We admit we’re not big futbol/soccer fans. Part of it is FIFA’s career corruption, which turns us off. Plus. we grew up in the 1970s in the era of Total Football, and the game is very different now—despite Ted Lasso and its return to the style we grew up playing. Whenever we watch soccer in America, we usually either fall asleep … or turn it off at halftime so we can outside and actually play the sport instead of merely watching it. So, yeah, there’s some built-in subjectivity here.

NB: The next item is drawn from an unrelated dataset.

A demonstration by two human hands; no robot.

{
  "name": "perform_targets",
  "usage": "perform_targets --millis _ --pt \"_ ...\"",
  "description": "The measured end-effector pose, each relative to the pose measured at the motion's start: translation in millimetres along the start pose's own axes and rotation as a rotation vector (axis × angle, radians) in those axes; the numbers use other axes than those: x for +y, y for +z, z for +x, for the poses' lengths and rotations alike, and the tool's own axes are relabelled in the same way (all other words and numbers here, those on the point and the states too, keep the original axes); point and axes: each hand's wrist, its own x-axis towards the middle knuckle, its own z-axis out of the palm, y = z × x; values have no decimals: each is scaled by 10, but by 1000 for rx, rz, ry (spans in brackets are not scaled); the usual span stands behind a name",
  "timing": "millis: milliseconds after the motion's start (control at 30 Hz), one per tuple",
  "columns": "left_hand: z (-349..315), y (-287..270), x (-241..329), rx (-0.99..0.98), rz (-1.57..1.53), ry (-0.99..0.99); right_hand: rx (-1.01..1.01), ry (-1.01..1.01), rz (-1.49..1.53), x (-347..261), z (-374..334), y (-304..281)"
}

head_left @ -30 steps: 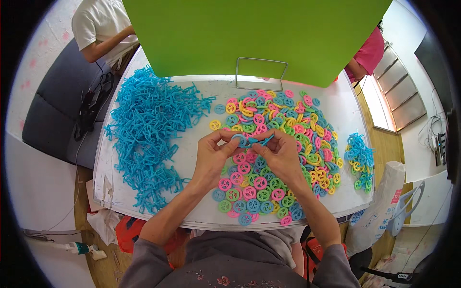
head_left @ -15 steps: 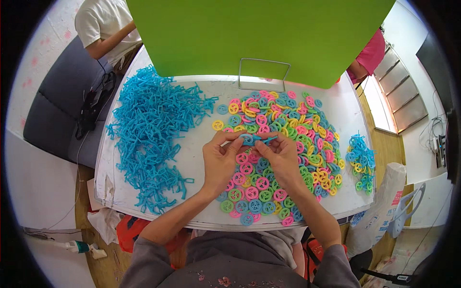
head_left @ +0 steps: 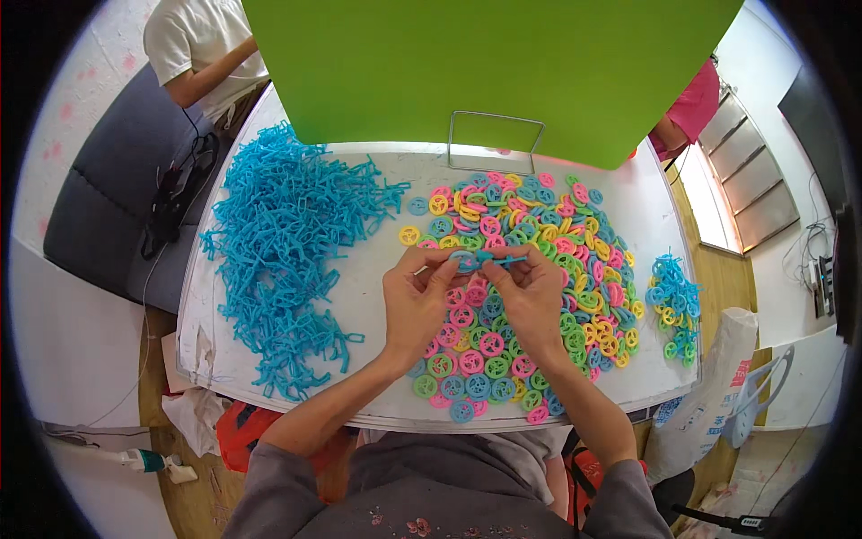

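Observation:
Above the near middle of the table, my left hand pinches a small blue plastic wheel between thumb and fingertips. Closed on a thin blue plastic frame, my right hand presses against it from the other side. Wheel and frame meet between my thumbs; fingertips hide exactly how they join. Beneath both hands spreads a heap of pink, yellow, green and blue wheels. A large tangled pile of blue plastic frames lies to the left.
A smaller pile of blue frames with wheels lies at the table's right edge. A tall green panel stands across the back, with a wire stand before it. People are at the far left and far right.
The blue frame now lies straighter in line with the wheel, and my right hand has shifted slightly to the right. Both hands keep their pinch.

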Motion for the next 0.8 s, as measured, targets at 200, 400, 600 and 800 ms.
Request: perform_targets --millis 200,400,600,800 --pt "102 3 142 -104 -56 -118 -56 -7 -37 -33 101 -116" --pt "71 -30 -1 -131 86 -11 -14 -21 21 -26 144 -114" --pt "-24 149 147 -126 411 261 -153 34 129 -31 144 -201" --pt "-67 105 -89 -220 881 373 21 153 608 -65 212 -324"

Reading the news today that Major League Soccer is adding a 30th team via expansion caught us off-guard, however. We didn’t even know MLS was that big already to begin with, and it shocked us to learn there are 29 teams already in existence. Shows you how much we’ve been paying attention to the sport (basically, we don’t). As a result, we thought we’d post some interesting facts that may interest only us about the MLS and its existing organizational structure. Hang on:

  • The league started in 1996 in the aftermath of the 1994 World Cup competition hosted across the U.S.
  • For the first 11 seasons, MLS bounced back and forth between 10 and 12 teams, intermittently.
  • After 20 years of existence, the league had doubled in size from its original 10 teams to a total of 20 teams.
  • The Los Angeles Galaxy have the most championships (5), although it has not won since 2014.
  • D.C. United is second in total titles (4), but the club has not claimed a championship since 2004.
  • Fifteen different teams have earned at least one league crown over the 27-year lifespan of the league.
  • The New England Revolution holds the record for five runners-up finishes without a championship.

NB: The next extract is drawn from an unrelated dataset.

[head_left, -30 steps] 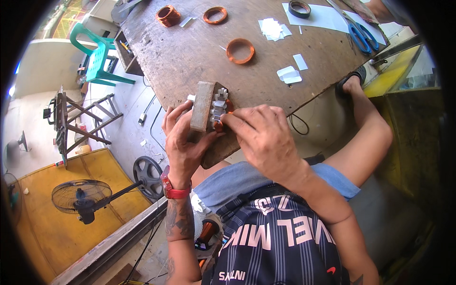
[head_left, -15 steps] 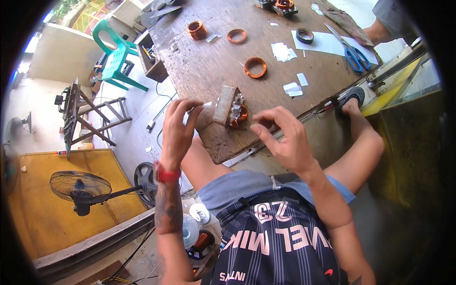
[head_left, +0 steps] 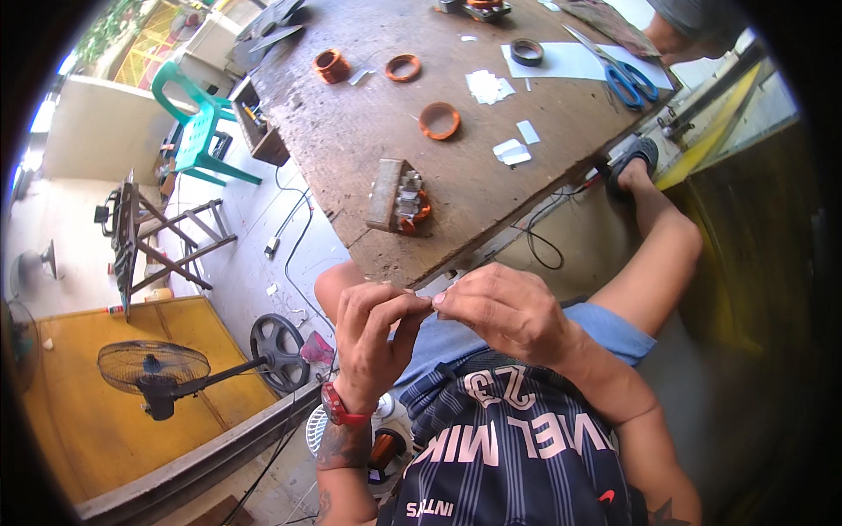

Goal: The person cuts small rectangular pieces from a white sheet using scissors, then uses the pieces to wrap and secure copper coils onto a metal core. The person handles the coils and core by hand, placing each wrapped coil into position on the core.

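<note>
Above my lap, just off the table's near corner, my left hand (head_left: 375, 329) and my right hand (head_left: 507, 309) meet with fingertips pinched together. Whatever lies between them is too small and covered to name. Beyond them on the wooden table (head_left: 351, 131) sits a slotted metal stator core (head_left: 409, 200) with orange copper winding, resting against a wooden block (head_left: 383, 195). Neither hand touches it. Farther off lie copper wire coils: a ring (head_left: 439, 121), a thinner ring (head_left: 403, 67) and a taller coil (head_left: 331, 66). White paper slips (head_left: 513, 152) lie right of the rings.
Blue-handled scissors (head_left: 630, 83) and a black tape roll (head_left: 526, 53) lie on a white sheet (head_left: 570, 63) at the far right. More slips (head_left: 488, 86) are piled nearby. Another person's arm (head_left: 671, 39) shows top right. A fan (head_left: 153, 364) and green chair (head_left: 200, 127) stand left.
Both hands have drawn back from beside the stator core and come together over my lap. The white slip seen at my left fingertips is no longer distinguishable. The view has shifted slightly.
</note>
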The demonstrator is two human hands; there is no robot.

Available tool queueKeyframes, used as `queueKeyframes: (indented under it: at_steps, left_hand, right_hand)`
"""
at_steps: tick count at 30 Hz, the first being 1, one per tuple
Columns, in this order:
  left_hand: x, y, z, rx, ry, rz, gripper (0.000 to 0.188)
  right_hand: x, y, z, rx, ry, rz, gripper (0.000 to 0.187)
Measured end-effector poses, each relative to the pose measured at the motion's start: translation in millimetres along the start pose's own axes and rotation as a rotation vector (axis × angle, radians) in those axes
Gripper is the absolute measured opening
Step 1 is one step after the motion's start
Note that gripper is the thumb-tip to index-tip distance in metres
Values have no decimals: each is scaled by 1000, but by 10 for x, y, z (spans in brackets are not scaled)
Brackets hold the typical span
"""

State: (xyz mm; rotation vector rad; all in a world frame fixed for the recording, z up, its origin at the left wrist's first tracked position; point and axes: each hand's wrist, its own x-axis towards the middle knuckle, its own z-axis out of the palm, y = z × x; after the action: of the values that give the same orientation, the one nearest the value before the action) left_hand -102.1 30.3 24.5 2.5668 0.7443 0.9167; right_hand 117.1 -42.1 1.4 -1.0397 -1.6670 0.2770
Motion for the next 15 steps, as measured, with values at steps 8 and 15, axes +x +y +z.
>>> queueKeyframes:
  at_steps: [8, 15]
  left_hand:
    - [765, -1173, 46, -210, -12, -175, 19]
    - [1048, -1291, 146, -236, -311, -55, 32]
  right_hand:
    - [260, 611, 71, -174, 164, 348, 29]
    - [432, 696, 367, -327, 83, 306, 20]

The league has just one tier, so to speak, with the current 29 teams, so there is no fear of relegation—and no motivator of promotion, either. A quick glance at the 2023 season’s tables show us two conferences with 15 and 14 teams, respectively, so the San Diego addition in 2025 will even out the Eastern and Western divide. The franchise with the highest attendance this season, easily, is the Atlanta United with an average of 46,552 fans per match. That’s pretty crazy.

But we know Atlanta doesn’t have a hockey team, so maybe this fills the void? The worst team, attendance wise, is the Chicago Fire—a team in a big metropolitan area that hasn’t finished in the top half of the league since 2014, despite winning a title in 2003. It’s hard for teams in big cities to draw fans without winning, unless that team is the New York Yankees or the Los Angeles Dodgers, of course. But still, with just 12,958 fans per match, the Fire needs help, for sure.

Our “local” team is the San Jose Earthquakes, currently hanging out in fifth among Western Conference teams. They were the MLS champs in 2005 and 2012, although we had no clue, really. We’re probably confused as another Earthquakes franchise played here from 1974-1988 in the North American Soccer League (NASL, 1974-1984) and the Western Soccer Alliance. We don’t remember ever going to a game, in truth, as kids or teens, so no wonder the new version is so invisible.

Maybe this should be our challenge for the next few years: watch some American futbol and see where we go. Hmmm.